Zwei praktische Unterschiede sind zu beachten:
• Listing und Liquidität. Die Anleihen sind bereits an der Frankfurter Wertpapierbörse und der Nasdaq Riga gelistet und werden dort gehandelt. Dies verringert das Liquiditätsrisiko im Vergleich zu einem nicht gelisteten Instrument, auch wenn ein aktiver Sekundärmarkt zu jedem Zeitpunkt nicht garantiert ist.
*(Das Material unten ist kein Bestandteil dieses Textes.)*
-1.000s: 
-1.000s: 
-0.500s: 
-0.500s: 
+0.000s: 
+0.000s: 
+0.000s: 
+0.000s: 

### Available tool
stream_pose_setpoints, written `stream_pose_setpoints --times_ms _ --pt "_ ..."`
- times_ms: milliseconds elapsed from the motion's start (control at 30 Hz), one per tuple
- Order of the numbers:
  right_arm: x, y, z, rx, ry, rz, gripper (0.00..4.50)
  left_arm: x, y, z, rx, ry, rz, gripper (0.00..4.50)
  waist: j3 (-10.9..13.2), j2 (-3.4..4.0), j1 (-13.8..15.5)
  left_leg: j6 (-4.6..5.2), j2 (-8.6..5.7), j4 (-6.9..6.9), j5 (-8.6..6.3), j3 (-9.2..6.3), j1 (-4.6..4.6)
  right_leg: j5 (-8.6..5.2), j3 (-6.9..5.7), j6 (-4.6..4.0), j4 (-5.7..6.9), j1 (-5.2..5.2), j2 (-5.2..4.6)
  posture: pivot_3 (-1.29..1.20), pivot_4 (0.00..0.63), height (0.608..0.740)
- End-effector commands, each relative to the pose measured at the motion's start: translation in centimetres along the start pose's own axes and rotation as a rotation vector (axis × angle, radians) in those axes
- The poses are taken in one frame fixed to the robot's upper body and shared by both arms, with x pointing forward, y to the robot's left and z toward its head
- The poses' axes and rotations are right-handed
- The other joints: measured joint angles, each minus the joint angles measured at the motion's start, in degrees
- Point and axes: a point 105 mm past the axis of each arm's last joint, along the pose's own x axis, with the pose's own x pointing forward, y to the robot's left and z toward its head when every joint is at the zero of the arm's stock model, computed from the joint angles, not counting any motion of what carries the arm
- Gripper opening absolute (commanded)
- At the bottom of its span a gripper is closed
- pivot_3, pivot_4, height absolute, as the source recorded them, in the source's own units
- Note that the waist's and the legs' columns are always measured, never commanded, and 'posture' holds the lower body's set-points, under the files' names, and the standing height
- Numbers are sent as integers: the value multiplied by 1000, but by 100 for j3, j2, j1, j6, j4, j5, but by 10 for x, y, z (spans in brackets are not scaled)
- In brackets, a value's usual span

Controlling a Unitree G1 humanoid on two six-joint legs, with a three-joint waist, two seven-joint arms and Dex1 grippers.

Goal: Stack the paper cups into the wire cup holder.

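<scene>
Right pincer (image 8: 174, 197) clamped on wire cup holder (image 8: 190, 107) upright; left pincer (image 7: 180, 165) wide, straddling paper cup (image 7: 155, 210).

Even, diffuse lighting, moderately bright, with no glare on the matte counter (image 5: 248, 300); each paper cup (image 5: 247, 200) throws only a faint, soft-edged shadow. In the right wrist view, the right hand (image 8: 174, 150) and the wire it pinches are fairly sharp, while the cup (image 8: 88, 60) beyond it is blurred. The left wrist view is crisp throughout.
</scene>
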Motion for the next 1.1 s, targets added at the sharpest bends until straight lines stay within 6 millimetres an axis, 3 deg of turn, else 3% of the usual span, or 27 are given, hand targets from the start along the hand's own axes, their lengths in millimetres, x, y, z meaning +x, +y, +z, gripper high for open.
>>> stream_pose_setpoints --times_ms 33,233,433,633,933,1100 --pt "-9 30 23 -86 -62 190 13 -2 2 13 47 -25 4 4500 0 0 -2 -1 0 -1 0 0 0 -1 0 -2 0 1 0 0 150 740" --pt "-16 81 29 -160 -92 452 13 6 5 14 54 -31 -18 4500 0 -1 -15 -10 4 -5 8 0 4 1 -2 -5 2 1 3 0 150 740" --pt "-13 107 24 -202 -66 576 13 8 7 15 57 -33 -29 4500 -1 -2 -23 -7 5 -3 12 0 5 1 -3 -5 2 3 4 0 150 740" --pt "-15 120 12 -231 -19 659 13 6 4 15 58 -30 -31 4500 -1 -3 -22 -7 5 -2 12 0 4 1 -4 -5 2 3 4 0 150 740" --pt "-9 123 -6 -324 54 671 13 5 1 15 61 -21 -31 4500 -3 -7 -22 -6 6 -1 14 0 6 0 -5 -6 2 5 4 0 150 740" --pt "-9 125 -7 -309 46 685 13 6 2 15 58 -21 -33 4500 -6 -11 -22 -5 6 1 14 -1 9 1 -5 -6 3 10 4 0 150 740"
• Marktpreisbildung. Da die Anleihen börsengehandelt sind, kann sich ihr Marktwert verändern. Wenn die Anleihen am Abwicklungstag mit einem Abschlag gehandelt werden, kann der Wert dessen, was Sie erhalten, unter dem Nennwert Ihrer Schuldverschreibungen liegen. Für eine solche Differenz erfolgt keine Barausgleichszahlung.